Task description —
Exercise in exact copying: restate word for word only the lines below from the one containing "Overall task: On" through the one containing "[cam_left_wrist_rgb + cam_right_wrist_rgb", omitting any pictures.

Extracted material —

········

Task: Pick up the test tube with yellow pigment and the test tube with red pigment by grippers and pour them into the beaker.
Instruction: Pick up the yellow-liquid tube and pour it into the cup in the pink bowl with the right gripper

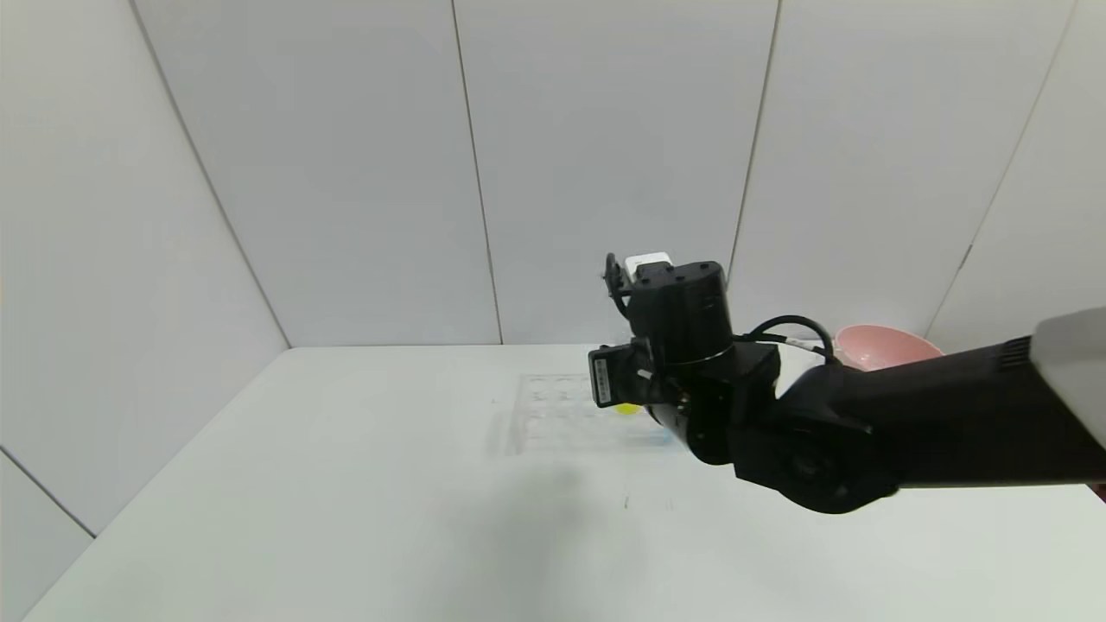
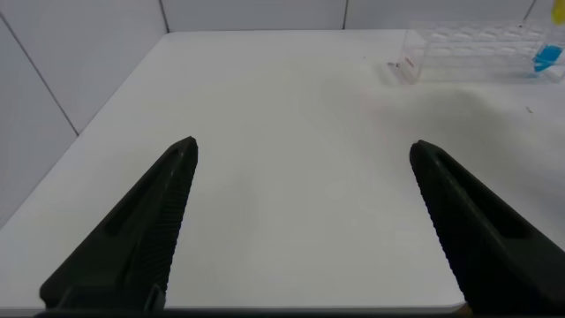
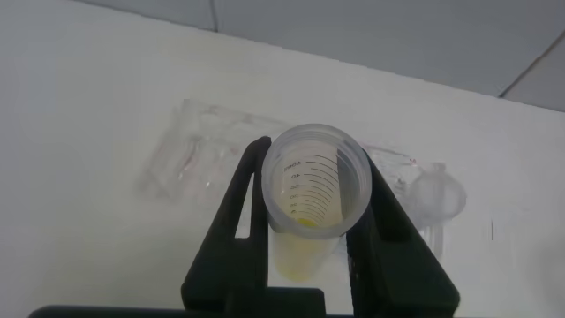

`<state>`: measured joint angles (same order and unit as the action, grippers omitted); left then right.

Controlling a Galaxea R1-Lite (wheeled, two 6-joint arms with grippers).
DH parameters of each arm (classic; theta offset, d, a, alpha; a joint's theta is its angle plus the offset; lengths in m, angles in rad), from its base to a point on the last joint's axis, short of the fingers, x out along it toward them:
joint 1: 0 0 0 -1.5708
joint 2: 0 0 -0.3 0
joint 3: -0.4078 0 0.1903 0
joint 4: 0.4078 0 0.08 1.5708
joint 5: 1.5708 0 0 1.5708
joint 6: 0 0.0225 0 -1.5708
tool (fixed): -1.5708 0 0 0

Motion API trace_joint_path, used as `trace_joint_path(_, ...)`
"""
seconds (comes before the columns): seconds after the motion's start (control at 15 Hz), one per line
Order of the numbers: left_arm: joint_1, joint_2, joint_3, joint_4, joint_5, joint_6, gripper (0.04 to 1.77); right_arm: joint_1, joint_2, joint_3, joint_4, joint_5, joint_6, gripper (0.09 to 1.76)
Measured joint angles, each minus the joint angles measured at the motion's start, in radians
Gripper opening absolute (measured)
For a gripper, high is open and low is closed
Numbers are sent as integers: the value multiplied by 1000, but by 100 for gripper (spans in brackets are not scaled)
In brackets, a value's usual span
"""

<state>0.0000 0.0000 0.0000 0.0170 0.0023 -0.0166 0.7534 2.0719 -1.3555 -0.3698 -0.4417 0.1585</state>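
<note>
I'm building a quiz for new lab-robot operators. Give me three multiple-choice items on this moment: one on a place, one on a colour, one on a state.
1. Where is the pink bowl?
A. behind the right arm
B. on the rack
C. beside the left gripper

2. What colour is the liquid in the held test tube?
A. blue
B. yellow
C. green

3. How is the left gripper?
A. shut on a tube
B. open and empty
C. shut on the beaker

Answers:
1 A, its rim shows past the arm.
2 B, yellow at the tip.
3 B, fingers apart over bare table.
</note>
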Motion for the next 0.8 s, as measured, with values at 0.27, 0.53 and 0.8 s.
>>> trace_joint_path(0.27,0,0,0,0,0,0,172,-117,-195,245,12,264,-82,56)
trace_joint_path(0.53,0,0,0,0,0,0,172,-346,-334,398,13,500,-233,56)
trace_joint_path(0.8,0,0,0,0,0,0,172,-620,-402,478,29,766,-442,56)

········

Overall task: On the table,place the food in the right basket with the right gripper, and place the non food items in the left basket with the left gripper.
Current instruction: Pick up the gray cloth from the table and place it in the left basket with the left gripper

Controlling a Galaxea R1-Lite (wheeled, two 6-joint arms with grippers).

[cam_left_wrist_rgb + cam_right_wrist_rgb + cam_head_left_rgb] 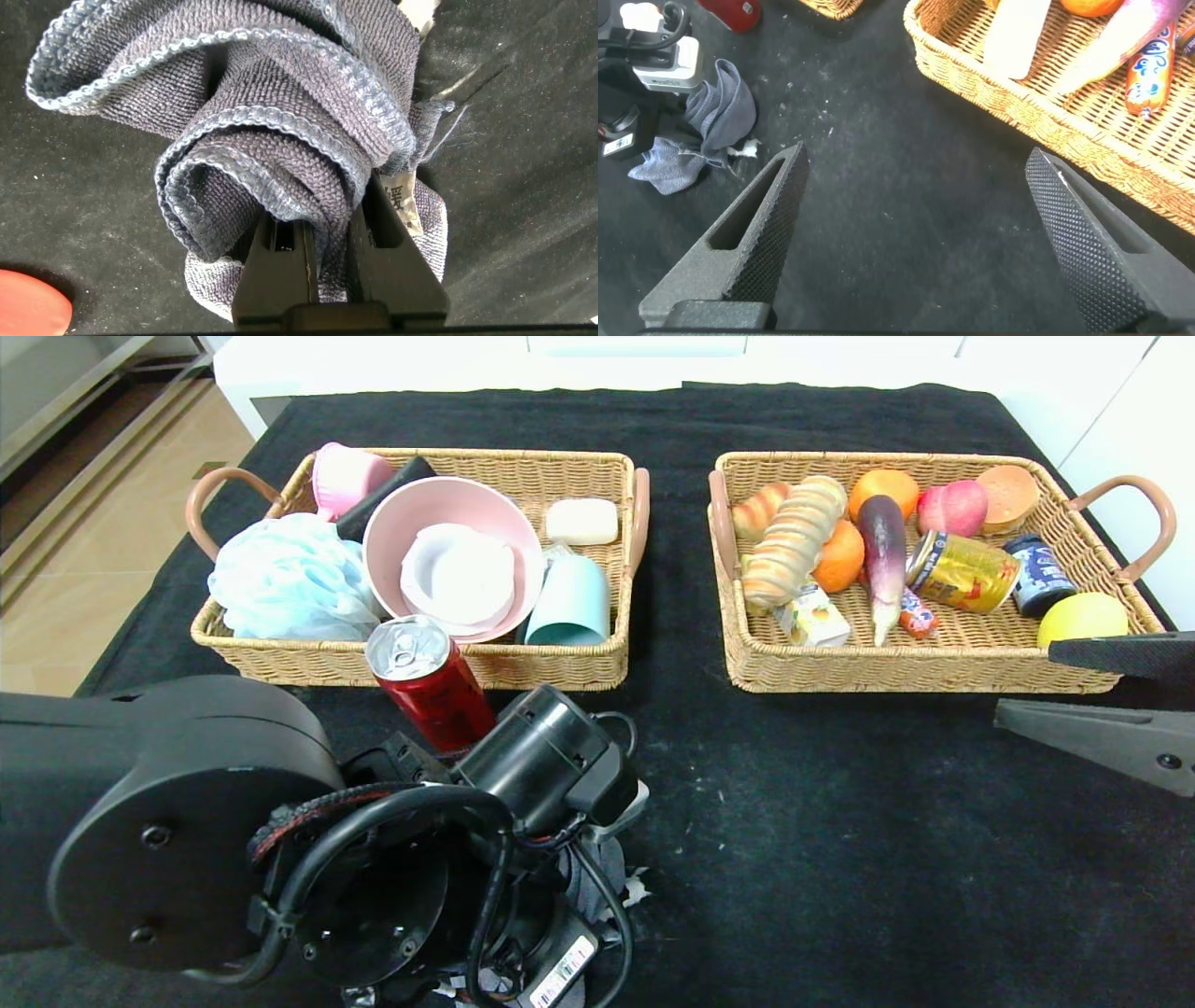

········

Answer area —
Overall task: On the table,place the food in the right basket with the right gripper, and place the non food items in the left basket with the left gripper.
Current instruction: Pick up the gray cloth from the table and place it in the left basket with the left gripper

Controlling a Galaxea R1-Lite (wheeled, two 6-joint arms with grippers).

[cam_left_wrist_rgb + cam_right_wrist_rgb + cam_head_left_rgb] 

With that, the answer is finished.